Portfolio

A collection of projects in NLP, machine learning and data science

AI-Powered Patient Journey Analytics

This project builds an end-to-end GenAI pipeline that transforms 50 synthetic IBD patient interview transcripts into structured, analyzable records using LLM-powered extraction with Pydantic schemas, chain-of-thought prompting, and confidence scoring. The pipeline combines classical NLP (TF-IDF, LDA/NMF topic modeling, VADER sentiment) with structured LLM extraction (Gemini 2.5 Flash via instructor + litellm) to answer four research questions about biologic treatment adoption, barriers, treatment patterns, and referral pathways.
LLM-Driven Resume Optimizer with Google Gemini and LangChain

This app leverages Google’s Gemini API and LangChain to evaluate and optimize resumes based job descriptions. Combining role prompting, task decomposition, and chain-of-thought, I enginered an AI-powered pipeline that identifies gaps, generates recommendations, and applies them to enhance resume-job alignement. The project integrates a cutting-edge AI pipeline to address a real-world challenge and significantly improve job seekers’ chances of success in the competitive job market.

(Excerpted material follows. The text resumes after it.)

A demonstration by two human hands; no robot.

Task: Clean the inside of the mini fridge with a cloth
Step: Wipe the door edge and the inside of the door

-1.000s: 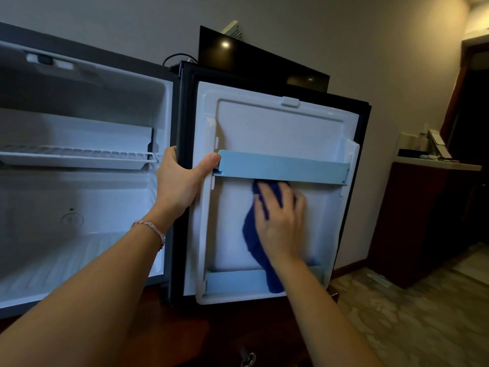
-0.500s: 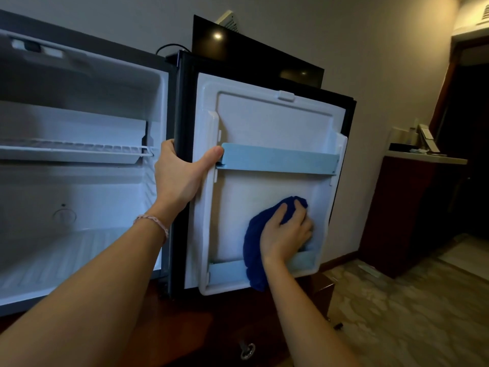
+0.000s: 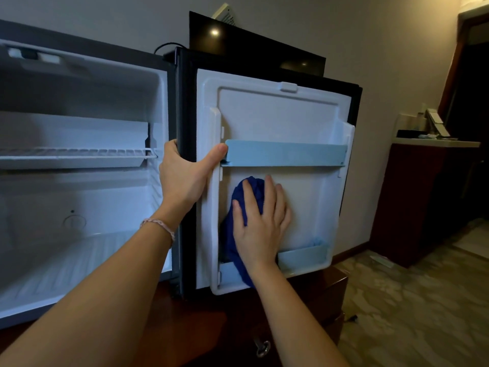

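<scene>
Dark blue cloth (image 3: 244, 207), pale blue door shelf (image 3: 285, 154)

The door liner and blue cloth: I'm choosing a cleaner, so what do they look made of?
Door liner: apparently moulded white plastic, smooth with a soft sheen and rounded ribs. Blue cloth: soft, matte fabric, bunching in folds under the right hand; possibly microfibre, but unclear.

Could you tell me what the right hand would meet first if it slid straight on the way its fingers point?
Probably the light blue door shelf rail just above the right hand.
</scene>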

BERT, Encoders and Linear Models for Resume Text Classification

This project evaluates the performance of advanced NLP models and vectorization techniques for text classifcation using a resume dataset. Implementing Linear SVC, FNN, Encoder models, and BERT, the project achieved an accuracy of 91.67% with BERT. The project demonstrates how to build efficient preprocessing pipelines, optimize feature representation to enhance resource usage, and develop high-performing text classification models using Scikit-Learn and PyTorch.
Sentiment-Optimized Stock Price Forecasting Using Modern RNNs

This project focuses on optimizing the predictive capabilities of modern RNN models for stock price movements of TSLA, AAPL, and GOOG. The goal is to enhance forecasting accuracy by utilizing historical stock data and news sentiment data. The analysis evaluates the performance of LSTM, GRU, and Attention-CNN-LSTM models, tested with and without sentiment data, to determine their effectiveness in stock price prediction.

Airline On-Time Performance

The project explores on-time performance trends from 34 years of US domestic flight data, focusing on variations across carriers, routes, airports, and time. The exploratory data analysis (EDA) resulted in a comprehensive report with 35+ data insights and 25+ visualizations, converted into an interactive Streamlit dashboard. The analysis demonstrates how to extract critical performance trends from historical data, enabling stakeholders to make informed decisions and significantly boost operational efficiency in the aviation industry.
Biodiversity, Endangerement and Conversation in Data from National Parks Service

Embark on a captivating exploration of biodiversity with this data science project, delving into the conservation statuses of endangered species across national parks. Through meticulous analysis, uncover profound insights into the distribution of endangered species, their likelihood of endangerment, and the most frequently spotted species in each park, illuminating the intricate dynamics of wildlife preservation and ecological sustainability.